* WORK TO BE COMPLETED *
Give back the full material exactly. Omit no line.

* RECORDED INFORMATION *
——
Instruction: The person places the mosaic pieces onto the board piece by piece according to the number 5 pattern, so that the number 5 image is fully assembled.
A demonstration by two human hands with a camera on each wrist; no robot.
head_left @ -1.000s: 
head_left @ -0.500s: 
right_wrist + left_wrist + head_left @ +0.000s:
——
* WRITTEN SOLUTION *
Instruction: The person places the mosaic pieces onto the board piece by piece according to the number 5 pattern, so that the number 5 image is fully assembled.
A demonstration by two human hands with a camera on each wrist; no robot.
head_left @ -1.000s: 
head_left @ -0.500s: 
right_wrist + left_wrist + head_left @ +0.000s:

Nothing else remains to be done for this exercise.